Instructions to follow → Reproduce, exactly and in full, only the lines below from the one containing "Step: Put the" through the one containing "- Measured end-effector".

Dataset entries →
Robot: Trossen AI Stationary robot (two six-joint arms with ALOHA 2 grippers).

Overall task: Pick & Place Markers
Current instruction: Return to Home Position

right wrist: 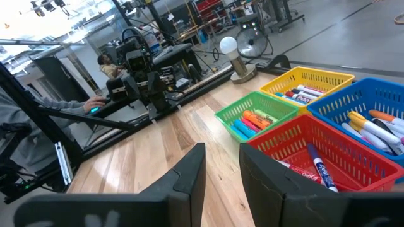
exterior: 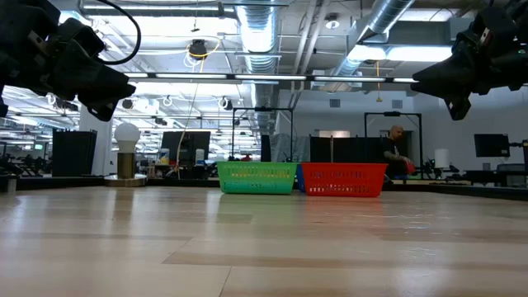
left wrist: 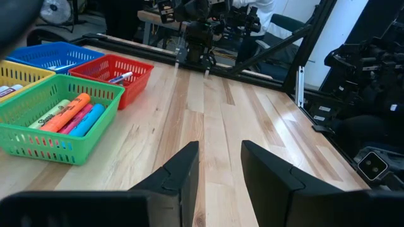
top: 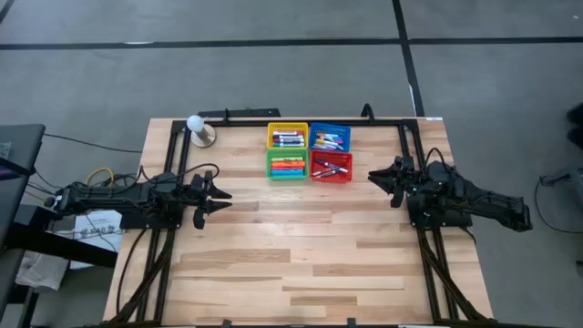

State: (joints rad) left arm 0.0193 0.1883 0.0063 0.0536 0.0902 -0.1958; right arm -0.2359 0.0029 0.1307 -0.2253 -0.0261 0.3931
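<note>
Left gripper (left wrist: 219,146), fingers slightly parted and empty, hovers above the left side of the table (top: 301,260). Right gripper (right wrist: 222,148), likewise parted and empty, hovers opposite on the right side. Markers (top: 288,167) lie in the green basket (left wrist: 50,148), red basket (left wrist: 136,72), yellow basket (right wrist: 315,77) and blue basket (right wrist: 344,101), which are clustered at the far middle of the table.

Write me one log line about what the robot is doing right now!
left hand: open, empty, raised left of baskets | right hand: open, empty, raised right of baskets | markers: in baskets
</note>
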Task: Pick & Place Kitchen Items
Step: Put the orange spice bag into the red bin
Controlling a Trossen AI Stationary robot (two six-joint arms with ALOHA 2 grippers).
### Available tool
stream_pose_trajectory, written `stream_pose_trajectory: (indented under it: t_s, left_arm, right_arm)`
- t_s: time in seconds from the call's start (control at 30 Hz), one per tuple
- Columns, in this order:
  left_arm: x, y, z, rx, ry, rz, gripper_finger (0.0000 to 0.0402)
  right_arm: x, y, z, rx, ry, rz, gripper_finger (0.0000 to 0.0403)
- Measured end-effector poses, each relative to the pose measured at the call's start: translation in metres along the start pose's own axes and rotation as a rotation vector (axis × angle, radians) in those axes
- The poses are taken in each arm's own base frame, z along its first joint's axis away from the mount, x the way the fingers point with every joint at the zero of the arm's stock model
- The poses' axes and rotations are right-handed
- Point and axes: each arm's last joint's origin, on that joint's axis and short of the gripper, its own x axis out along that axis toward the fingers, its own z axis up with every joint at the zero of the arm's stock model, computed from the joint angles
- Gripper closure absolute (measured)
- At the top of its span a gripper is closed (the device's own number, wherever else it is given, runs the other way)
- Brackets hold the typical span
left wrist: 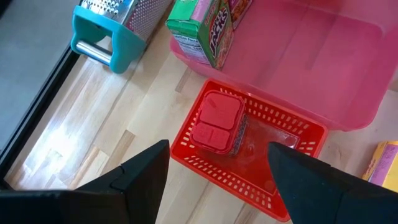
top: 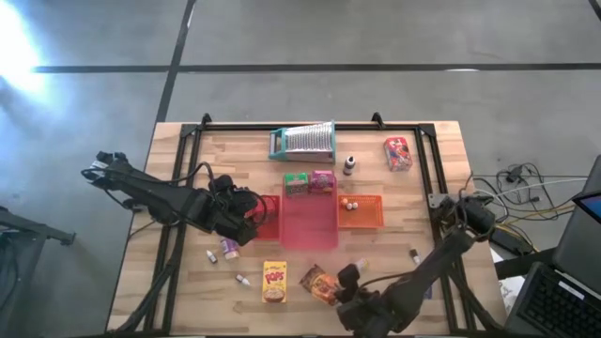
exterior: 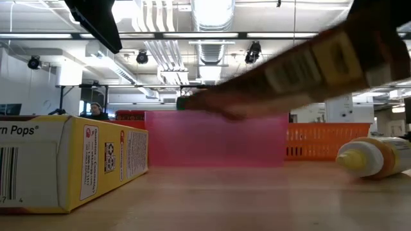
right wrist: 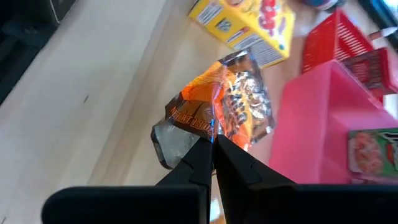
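Floor: grey concrete, crossed by dark seams, bright glare at far left. Table: pale wooden planks, black frame rails along far edge and sides. Ceiling: white ducts, pipes, long strip lights, black spotlights. Cables and a laptop lie right of the table.

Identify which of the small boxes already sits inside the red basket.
The red box, lying in the red basket below the open left gripper. The green box and yellow box sit outside it.

Bare table lies left of the yellow box, scattered tiny bottles aside.
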Motion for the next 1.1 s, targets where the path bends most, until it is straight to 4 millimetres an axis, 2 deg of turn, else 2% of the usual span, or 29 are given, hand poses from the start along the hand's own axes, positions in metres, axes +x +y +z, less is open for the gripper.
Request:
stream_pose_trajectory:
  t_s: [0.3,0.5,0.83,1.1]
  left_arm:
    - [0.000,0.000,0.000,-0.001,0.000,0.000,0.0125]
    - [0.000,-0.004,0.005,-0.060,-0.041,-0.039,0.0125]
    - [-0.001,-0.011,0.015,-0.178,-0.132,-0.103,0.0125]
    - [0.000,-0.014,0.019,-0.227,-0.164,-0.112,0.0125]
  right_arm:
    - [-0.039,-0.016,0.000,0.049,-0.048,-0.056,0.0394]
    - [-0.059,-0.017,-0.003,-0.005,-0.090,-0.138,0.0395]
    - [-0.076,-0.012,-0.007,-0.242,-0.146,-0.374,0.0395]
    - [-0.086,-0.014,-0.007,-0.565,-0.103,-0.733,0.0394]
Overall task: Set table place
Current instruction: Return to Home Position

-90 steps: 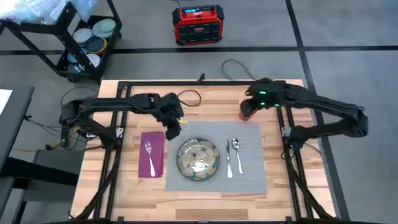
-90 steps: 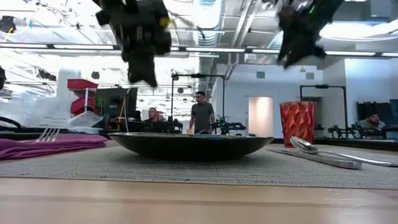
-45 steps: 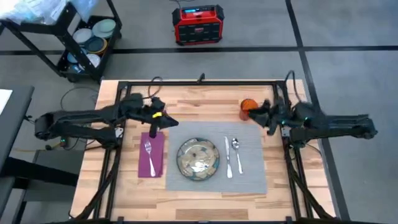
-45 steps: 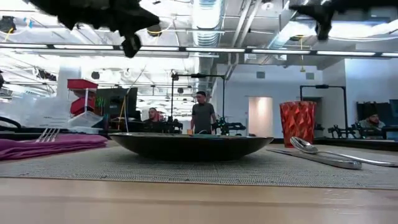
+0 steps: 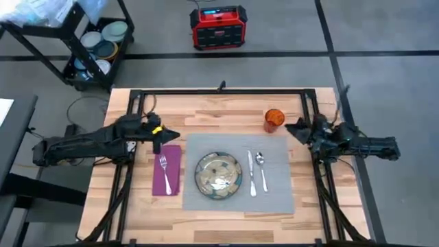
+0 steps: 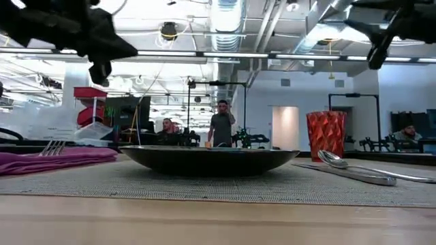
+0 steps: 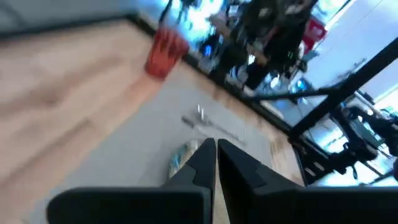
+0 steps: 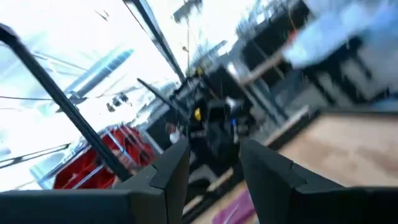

Response below →
Step: Put the orange spice bag into the red bin
Controlling a Trossen AI Stationary robot (two six-joint arms with ALOHA 2 grippers).
### Available tool
stream_pose_trajectory, written `stream_pose_trajectory: (indented under it: t_s, left_arm, right_arm)`
- t_s: time in seconds from the call's start (control at 30 Hz), one per tuple
- Columns, in this order:
  left_arm: x, y, z, rx, ry, rz, gripper_finger (0.0000 to 0.0402)
  right_arm: x, y, z, rx, ry, rz, gripper_finger (0.0000 to 0.0403)
- Measured end-effector poses, each relative to the pose measured at the call's start: translation in metres along the start pose's own axes and rotation as a rotation vector (axis × angle, radians) in those axes

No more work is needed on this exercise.